Nowadays, most women agree size doesn’t matter.

The old saying is “People are hanged; meat is hung”.

Cambridge has them as two equal alternatives. And the ubiquitous Etymonline quote:

So ‘hung’ isn’t incorrect, unless you chose to rely on one dictionary which suits your point of view.

I’ll let this hung in GQ for a while.

On an old, live radio broadcast of Gumsmoke, an actor playing a hangman said “When I get through with a man, he is well hung.”

I don’t know how the cast carried on after that.

Seeing as how it was Gum smoke I guess they chewed it over and just carried on

Blazing Saddles:

[Bart returns unexpectedly after being sentenced to death by hanging]
*Charlie: They said you was hung.
Bart: And they was right. *

You deserve decollation, jugulation, or perhaps defenestration for that.

So is anything besides a person ever hanged? If pictures, meat, etc. all are hung and people are hanged, then it seems like not so much a grammar issue as a colloquialism issue.

From Monty’s link: "The historically older form hanged is now used exclusively in the sense of causing or putting to death: He was sentenced to be hanged by the neck until dead. In the sense of legal execution, hung is also quite common and is standard in all types of speech and writing except in legal documents. When legal execution is not meant, hung has become the more frequent form: The prisoner hung himself in his cell. "

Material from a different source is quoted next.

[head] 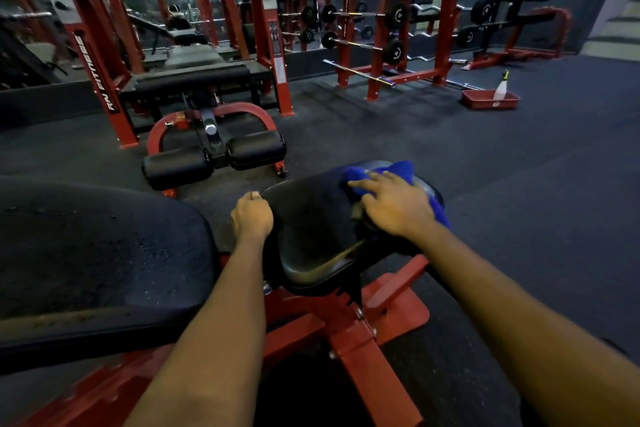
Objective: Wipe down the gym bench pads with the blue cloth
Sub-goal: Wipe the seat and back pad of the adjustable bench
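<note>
head view, speaker one: where is the blue cloth (398, 172) seen?

speaker two: it is seen bunched on the far right part of the black seat pad (311, 229), right of the frame's centre. it is pressed down under the right hand (394, 208), and blue folds are left showing beyond the fingers (360, 185) and beside the wrist.

speaker one: how are those fingers held?

speaker two: they are spread apart and laid flat on the cloth; nothing is pinched.

speaker one: and the left hand (252, 218)?

speaker two: it is set against the seat pad's left edge, with its fingers curled into a fist. whether anything is gripped inside cannot be told.

speaker one: what else is shown?

speaker two: a larger black back pad (104, 253) is seen at lower left, just beside the seat pad. both are carried on a red frame (346, 333). two black roller pads (214, 156) are placed beyond, left of centre. at upper right, a red tray (490, 100) is set on the dark floor (519, 184), and a spray bottle (501, 87) is stood upright in it. racks of barbells (388, 21) are lined along the top.
</note>
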Demonstrator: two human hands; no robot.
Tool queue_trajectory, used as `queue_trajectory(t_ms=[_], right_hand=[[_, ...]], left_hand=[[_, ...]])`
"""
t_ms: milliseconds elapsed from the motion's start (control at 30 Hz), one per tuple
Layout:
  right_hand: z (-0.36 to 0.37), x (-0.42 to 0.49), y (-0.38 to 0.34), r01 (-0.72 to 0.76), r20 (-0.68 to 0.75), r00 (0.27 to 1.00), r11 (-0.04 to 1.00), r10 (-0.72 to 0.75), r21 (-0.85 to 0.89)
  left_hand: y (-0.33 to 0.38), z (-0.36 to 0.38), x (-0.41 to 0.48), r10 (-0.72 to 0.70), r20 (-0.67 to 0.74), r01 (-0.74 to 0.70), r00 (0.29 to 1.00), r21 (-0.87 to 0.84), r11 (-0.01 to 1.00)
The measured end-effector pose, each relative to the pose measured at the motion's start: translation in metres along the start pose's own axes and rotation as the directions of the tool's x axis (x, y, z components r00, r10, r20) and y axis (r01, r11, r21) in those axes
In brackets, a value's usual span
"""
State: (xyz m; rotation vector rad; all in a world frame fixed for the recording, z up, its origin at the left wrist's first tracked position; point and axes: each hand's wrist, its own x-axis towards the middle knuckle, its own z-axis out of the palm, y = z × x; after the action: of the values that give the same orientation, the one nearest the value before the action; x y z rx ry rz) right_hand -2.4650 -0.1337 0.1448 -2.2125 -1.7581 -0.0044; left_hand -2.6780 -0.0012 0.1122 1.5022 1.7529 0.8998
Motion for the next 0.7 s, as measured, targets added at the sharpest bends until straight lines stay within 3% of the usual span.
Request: queue_trajectory(t_ms=[133,233,467,700], right_hand=[[0.012,-0.05,-0.065,0.215,0.024,0.976,0.977,-0.215,0.005],[0.015,-0.063,-0.088,0.365,0.125,0.924,0.931,-0.36,-0.016],[0.009,0.03,-0.097,0.183,0.302,0.939,0.982,-0.163,-0.038],[0.016,-0.017,-0.119,0.496,0.255,0.852,0.862,-0.458,-0.11]], left_hand=[[0.012,-0.012,0.0,-0.019,0.1,0.007,0.995,0.122,0.992],[0.027,-0.034,-0.006,0.003,0.108,-0.021,0.994,0.157,0.987],[0.04,-0.084,-0.018,0.107,-0.023,-0.105,0.994,0.046,0.993],[0.036,-0.113,-0.04,0.171,-0.149,-0.16,0.974,0.087,0.983]])
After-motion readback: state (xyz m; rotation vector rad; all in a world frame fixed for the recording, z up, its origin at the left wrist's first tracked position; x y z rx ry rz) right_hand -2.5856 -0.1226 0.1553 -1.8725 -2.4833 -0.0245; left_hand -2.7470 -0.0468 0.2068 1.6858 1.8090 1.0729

But it is execution only by hanging by the neck, right? For example, Christ was hung from the cross, not hanged?

Interesting, I never thought about contexts like “being hung in effigy”, but it does sound right tha way. OTOH for a real, official hanging, only hanged sounds right.

Given the fact that, IIRC, execution by hanging is practiced nowhere in the Anglosphere, that usage will fossilize and remain in place.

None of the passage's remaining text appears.